Following a similar approach to [
56],
the VGG-19 model that was used is a 16-layer CNN architecture paired with three fully connected layers, five maxpooling layers and one SoftMax layer that is modeled from architectures in [
56]. VGG-19 has been pretrained on a wide variety of object categories, which leads to its ability to learn rich feature representations. VGG-19 has demonstrated that it can provide a high accuracy level when classifying partial faces.

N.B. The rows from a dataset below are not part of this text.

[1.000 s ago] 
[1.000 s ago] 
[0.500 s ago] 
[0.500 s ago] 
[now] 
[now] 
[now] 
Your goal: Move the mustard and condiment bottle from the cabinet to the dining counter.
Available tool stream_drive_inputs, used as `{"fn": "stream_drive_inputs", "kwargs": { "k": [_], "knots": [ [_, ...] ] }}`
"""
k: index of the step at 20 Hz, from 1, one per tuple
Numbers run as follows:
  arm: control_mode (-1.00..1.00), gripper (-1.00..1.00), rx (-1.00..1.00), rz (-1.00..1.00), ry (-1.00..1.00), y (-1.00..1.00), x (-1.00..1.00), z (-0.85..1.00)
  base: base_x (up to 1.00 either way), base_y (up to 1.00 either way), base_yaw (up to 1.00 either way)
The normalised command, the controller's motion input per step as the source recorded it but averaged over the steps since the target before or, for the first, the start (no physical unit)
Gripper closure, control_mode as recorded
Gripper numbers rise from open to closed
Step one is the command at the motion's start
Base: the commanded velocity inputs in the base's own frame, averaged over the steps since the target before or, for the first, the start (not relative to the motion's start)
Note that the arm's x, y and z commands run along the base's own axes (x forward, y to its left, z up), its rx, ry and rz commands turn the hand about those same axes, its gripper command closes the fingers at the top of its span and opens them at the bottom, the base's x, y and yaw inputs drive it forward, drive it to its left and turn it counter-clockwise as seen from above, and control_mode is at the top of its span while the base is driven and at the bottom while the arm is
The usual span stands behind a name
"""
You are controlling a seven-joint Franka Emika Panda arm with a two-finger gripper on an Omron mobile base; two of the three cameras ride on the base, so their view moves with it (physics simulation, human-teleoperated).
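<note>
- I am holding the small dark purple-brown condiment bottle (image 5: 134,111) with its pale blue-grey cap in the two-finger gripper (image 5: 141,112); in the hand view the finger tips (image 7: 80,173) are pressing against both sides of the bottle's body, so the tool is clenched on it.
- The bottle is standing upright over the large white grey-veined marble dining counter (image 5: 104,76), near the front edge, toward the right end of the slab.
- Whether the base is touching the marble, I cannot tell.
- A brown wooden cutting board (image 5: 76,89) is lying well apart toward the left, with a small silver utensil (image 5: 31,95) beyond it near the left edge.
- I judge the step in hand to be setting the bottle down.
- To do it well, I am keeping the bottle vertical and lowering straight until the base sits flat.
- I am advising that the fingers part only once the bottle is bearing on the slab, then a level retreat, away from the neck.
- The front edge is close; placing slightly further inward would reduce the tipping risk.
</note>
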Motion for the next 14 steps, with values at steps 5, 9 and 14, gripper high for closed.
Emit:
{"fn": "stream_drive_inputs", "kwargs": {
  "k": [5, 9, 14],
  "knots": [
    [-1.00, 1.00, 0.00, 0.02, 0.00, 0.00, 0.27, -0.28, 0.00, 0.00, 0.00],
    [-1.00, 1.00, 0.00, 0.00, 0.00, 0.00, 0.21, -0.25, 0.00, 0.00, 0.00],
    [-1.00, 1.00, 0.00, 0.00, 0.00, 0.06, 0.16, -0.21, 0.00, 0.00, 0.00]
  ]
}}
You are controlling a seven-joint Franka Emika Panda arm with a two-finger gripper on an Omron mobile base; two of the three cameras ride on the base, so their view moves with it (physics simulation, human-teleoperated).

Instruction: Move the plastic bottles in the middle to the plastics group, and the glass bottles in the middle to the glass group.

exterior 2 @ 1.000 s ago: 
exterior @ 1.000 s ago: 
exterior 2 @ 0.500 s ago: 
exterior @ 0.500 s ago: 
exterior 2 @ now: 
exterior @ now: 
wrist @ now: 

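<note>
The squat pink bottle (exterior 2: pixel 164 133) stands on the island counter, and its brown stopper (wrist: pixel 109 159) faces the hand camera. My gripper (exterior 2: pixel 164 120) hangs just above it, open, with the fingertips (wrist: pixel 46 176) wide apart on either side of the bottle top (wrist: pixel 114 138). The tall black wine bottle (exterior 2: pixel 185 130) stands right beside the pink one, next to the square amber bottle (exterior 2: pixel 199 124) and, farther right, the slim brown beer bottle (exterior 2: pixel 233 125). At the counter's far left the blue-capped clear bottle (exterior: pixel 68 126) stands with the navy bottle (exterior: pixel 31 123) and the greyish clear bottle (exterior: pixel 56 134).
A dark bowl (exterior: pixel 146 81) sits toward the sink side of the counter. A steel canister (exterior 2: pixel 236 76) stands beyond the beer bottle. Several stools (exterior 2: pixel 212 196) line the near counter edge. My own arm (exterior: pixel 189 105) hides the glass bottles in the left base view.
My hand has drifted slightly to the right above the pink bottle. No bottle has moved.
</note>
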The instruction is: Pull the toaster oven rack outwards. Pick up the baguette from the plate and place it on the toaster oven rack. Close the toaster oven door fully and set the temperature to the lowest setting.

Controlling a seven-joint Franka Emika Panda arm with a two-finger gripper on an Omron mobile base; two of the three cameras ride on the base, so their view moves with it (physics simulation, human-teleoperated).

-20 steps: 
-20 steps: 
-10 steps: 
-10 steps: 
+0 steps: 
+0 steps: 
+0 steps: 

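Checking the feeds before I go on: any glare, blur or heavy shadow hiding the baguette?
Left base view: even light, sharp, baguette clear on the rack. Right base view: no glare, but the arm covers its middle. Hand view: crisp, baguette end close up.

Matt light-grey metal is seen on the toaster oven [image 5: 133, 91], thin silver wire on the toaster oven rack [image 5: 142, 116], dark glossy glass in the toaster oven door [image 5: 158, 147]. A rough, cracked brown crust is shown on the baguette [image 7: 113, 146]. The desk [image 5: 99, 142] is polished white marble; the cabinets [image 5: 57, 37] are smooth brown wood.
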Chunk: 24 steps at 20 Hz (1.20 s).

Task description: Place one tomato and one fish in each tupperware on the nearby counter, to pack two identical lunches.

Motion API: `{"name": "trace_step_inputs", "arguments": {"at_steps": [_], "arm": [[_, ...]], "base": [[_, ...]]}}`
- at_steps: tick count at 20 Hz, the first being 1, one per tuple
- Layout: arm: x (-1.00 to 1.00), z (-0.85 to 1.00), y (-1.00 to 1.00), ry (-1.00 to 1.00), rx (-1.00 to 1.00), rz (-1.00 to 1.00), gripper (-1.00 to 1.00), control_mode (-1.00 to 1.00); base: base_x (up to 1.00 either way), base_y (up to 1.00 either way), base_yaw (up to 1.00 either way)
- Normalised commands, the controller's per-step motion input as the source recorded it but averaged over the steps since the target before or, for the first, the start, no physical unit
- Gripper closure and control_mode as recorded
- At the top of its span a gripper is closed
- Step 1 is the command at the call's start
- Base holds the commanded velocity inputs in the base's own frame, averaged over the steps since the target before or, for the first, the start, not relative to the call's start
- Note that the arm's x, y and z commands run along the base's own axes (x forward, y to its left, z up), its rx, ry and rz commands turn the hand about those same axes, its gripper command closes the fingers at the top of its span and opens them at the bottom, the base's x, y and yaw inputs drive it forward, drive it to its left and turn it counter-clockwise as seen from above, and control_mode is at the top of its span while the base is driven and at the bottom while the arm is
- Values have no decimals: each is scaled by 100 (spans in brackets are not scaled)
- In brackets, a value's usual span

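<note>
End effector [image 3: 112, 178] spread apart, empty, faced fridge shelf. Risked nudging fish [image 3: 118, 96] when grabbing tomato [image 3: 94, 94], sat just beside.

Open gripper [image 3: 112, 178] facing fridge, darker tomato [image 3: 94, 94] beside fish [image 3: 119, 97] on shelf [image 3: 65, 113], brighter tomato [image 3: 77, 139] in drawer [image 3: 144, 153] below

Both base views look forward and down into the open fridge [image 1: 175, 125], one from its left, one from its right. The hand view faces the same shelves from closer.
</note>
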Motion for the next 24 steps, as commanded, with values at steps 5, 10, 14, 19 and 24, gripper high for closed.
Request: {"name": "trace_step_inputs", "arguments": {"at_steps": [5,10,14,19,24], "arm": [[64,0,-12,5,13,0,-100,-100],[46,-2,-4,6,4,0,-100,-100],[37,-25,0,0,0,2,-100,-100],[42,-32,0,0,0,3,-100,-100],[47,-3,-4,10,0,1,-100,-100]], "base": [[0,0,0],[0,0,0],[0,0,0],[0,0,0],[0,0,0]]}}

This architecture demonstrated that its highest accuracy is accessible when its size is increased [
57]; therefore, we have applied a high-end configuration to it by adding a dense layer after the last layer block that provides the facial features and added a dense layer as the output layer with sigmoid activation function to fine-tune the model for the task of deepfake detection.
The DenseNET architecture used in this work is Keras’s DenseNet-264 architecture with an additional dense layer as the last output layer. This architecture starts with a 7 × 7 stride 2 convolutional layer followed by a 3 × 3 stride-2 MaxPooling layer. It also includes four dense blocks paired with batch normalization and ReLU activation function for the input layers and sigmoid activation function for the output layer. Furthermore, there are transition layers between each denseblock that include a 2 by 2 average pooling layer along with a 1 by 1 convolutional layer. The last dense block is followed by a classification layer that leverages the feature maps of all layers of the network for the task of classification which we have coupled with a denseblock with the sigmoid activation function as the output layer. This model was trained on 100,000 images and validated on 20,000 images. This model has been trained and validated on the original, grayscale and augmented datasets with a 1/255 scaling factor too. We aimed to add to the diversity of the training data by performing augmentation to the DenseNet architecture by applying a horizontal flip, a 20 range rotation along with the same rescaling procedure that was applied in the Custom CNN architecture. Because pixel-level resolution of grayscale and color images are different, we have also measured the importance of color on model behavior towards classifying data into the fake and real categories by training the DenseNet architecture on grayscale only data too. The VGG architecture, however, was only trained and tested on the original dataset. All the analyzed models in this work are used as they were designed with an additional custom dense layer with sigmoid activation function. The rationale behind adding this layer to all models was to add a useful rectifier activation function layer for the task of binary classification to produce a probability output in the range of 0 to 1 that can easily and automatically be converted to crisp class values.
3.2. Evaluation
The performance of the described models is assessed with accuracy, precision, recall, F1-score, average precision (AP) and area under the ROC curve.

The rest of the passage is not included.